_Task requirements_. Restate the data exactly as given and keep the pictures out.

_Information supplied_.
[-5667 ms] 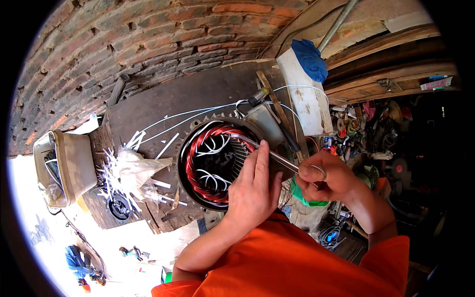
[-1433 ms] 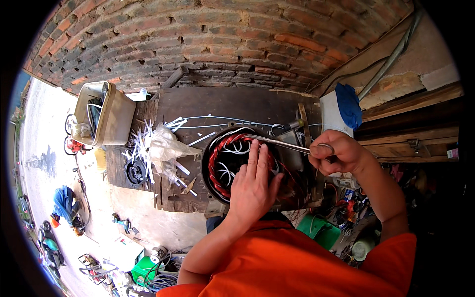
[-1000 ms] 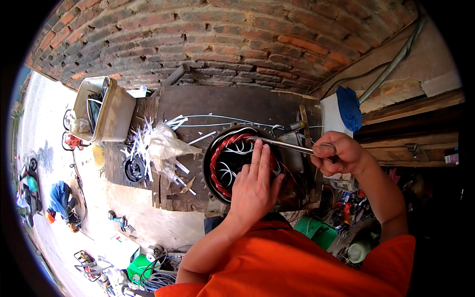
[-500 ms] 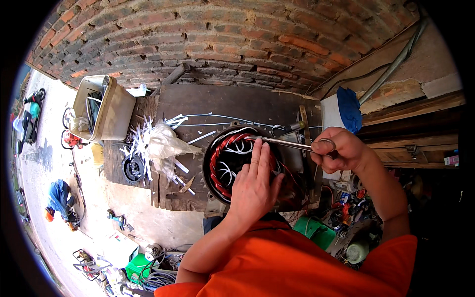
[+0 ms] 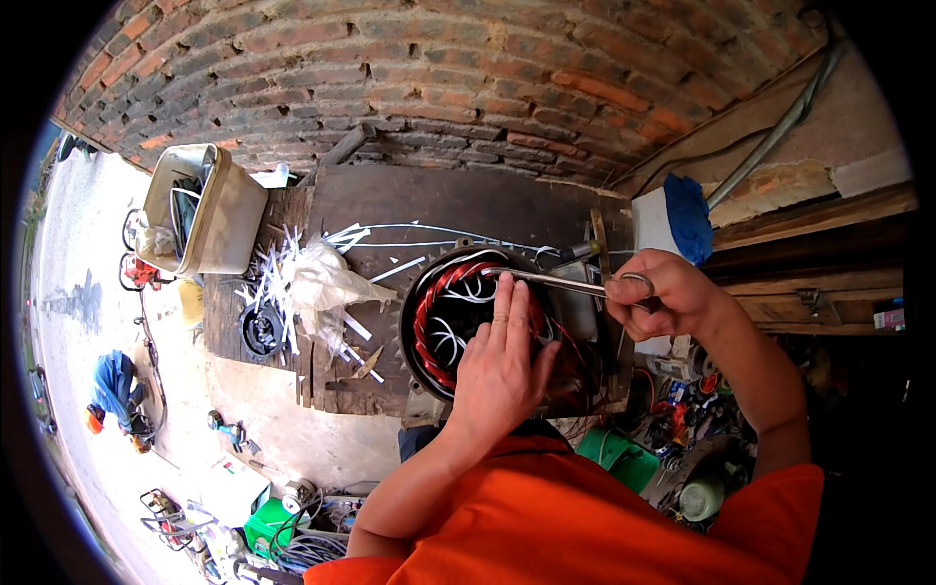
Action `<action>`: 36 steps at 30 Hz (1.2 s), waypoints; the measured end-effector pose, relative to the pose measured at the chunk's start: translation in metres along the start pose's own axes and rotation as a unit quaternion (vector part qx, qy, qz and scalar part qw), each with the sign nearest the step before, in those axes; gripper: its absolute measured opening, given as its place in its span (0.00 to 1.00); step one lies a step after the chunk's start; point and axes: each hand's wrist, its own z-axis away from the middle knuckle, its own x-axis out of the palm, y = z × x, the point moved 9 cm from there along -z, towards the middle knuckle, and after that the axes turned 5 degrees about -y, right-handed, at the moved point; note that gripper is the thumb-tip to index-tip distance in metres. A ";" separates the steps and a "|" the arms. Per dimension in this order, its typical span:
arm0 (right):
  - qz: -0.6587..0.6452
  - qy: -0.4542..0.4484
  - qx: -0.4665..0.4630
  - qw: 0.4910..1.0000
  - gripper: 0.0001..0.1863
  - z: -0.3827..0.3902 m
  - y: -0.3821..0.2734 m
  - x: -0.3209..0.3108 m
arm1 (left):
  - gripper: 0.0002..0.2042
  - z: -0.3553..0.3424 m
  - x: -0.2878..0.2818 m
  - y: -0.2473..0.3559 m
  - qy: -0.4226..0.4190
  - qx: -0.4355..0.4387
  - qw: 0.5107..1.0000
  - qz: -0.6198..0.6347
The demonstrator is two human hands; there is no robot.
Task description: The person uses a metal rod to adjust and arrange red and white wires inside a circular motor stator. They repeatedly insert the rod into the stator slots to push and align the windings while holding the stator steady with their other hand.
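Stator (image 5: 487, 327), round motor core with red-copper windings and white insulation strips in the slots, sitting near right end of dark wooden tabletop (image 5: 390, 210), close to its front edge, brick wall behind. Left hand (image 5: 499, 366) laid flat over right half of bore, fingers (image 5: 507, 302) extended and pressing down on coil, not curled round anything. Right hand (image 5: 658, 302) off right edge of stator, fingers closed around ring handles of long metal forceps-type tool (image 5: 551, 283); tool shaft lying across stator top, tip reaching in at upper rim by the windings, just beyond left fingertips. Exact contact of tip with wire too small to tell.

Step in hand, judged: dressing or tucking winding/insulation into a slot, left hand holding coil down while tool works at rim. Next move likely calls for steady left-hand pressure, small controlled push or pull of tool tip along slot, care not to nick enamel on wire.

Elsewhere: beige plastic bin (image 5: 200, 210) at left end of tabletop; crumpled white plastic bag (image 5: 317, 283) with heap of white strips mid-left; white container with blue cloth (image 5: 668, 219) beyond right end; small black ring part (image 5: 261, 331) at left front corner.
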 end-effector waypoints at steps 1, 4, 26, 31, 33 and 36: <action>-0.009 -0.011 0.002 1.000 0.20 -0.002 -0.001 0.001 | 0.40 0.000 0.001 0.000 -0.003 -0.005 1.000 0.000; 0.023 -0.015 -0.002 1.000 0.20 -0.003 0.000 0.002 | 0.39 0.001 0.002 -0.001 -0.012 -0.016 1.000 0.001; 0.182 0.003 0.042 0.982 0.17 -0.011 -0.029 0.001 | 0.37 0.006 -0.008 -0.002 0.035 -0.003 0.999 0.016; 0.212 -0.006 0.044 0.976 0.19 -0.013 -0.036 0.007 | 0.39 0.004 -0.008 -0.004 0.034 -0.010 0.999 0.024; 0.222 -0.010 0.049 0.974 0.20 -0.013 -0.037 0.008 | 0.39 0.004 -0.008 -0.005 0.028 -0.014 0.999 0.024; 0.223 -0.008 0.053 0.973 0.20 -0.011 -0.038 0.009 | 0.39 0.003 -0.008 -0.005 0.027 -0.013 0.999 0.025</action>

_Your response_.
[-5667 ms] 
[-1433 ms] 
[-1000 ms] 
[-500 ms] 
[+0 ms] 
Action `<action>`: 36 steps at 30 Hz (1.2 s), waypoints; the measured end-effector pose, relative to the pose measured at the chunk's start: translation in metres along the start pose's own axes and rotation as a unit quaternion (vector part qx, qy, qz and scalar part qw), each with the sign nearest the step before, in those axes; gripper: its absolute measured opening, given as its place in its span (0.00 to 1.00); step one lies a step after the chunk's start; point and axes: each hand's wrist, its own z-axis away from the middle knuckle, its own x-axis out of the palm, y = z × x, the point moved 9 cm from there along -z, towards the middle knuckle, and after that the axes turned 5 degrees about -y, right-handed, at the moved point; note that gripper is the thumb-tip to index-tip distance in metres. A ";" separates the steps and a "|" the arms. Per dimension in this order, its typical span:
arm0 (right):
  - qz: -0.6587..0.6452
  - qy: -0.4542..0.4484
  - qx: -0.4665..0.4630
  - qw: 0.4910..1.0000
  - gripper: 0.0001..0.1863
  - z: -0.3827..0.3902 m
  - y: -0.3821..0.2734 m
  - x: -0.3209..0.3108 m
arm1 (left):
  - gripper: 0.0002..0.2042
  - z: -0.3553..0.3424 m
  - x: -0.2878..0.2818 m
  - y: -0.2473..0.3559 m
  - qy: -0.4226..0.4190
  - qx: -0.4355..0.4387
  - qw: 0.5107..1.0000
  - qz: -0.6198..0.6347
The demonstrator is two human hands; there is no robot.
Task description: The person uses a metal rod to adjust and arrange red and white wires inside a circular motor stator. They repeatedly insert the rod into the stator slots to push and align the windings while holding the stator steady with their other hand.
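Stator (image 5: 487, 327), round motor core with red-copper windings and white insulation strips in the slots, sitting near right end of dark wooden tabletop (image 5: 390, 210), close to its front edge, brick wall behind. Left hand (image 5: 499, 366) laid flat over right half of bore, fingers (image 5: 507, 302) extended and pressing down on coil, not curled round anything. Right hand (image 5: 658, 302) off right edge of stator, fingers closed around ring handles of long metal forceps-type tool (image 5: 551, 283); tool shaft lying across stator top, tip reaching in at upper rim by the windings, just beyond left fingertips. Exact contact of tip with wire too small to tell.

Step in hand, judged: dressing or tucking winding/insulation into a slot, left hand holding coil down while tool works at rim. Next move likely calls for steady left-hand pressure, small controlled push or pull of tool tip along slot, care not to nick enamel on wire.

Elsewhere: beige plastic bin (image 5: 200, 210) at left end of tabletop; crumpled white plastic bag (image 5: 317, 283) with heap of white strips mid-left; white container with blue cloth (image 5: 668, 219) beyond right end; small black ring part (image 5: 261, 331) at left front corner.
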 end-effector waypoints at steps 1, 4, 26, 31, 33 and 36: <action>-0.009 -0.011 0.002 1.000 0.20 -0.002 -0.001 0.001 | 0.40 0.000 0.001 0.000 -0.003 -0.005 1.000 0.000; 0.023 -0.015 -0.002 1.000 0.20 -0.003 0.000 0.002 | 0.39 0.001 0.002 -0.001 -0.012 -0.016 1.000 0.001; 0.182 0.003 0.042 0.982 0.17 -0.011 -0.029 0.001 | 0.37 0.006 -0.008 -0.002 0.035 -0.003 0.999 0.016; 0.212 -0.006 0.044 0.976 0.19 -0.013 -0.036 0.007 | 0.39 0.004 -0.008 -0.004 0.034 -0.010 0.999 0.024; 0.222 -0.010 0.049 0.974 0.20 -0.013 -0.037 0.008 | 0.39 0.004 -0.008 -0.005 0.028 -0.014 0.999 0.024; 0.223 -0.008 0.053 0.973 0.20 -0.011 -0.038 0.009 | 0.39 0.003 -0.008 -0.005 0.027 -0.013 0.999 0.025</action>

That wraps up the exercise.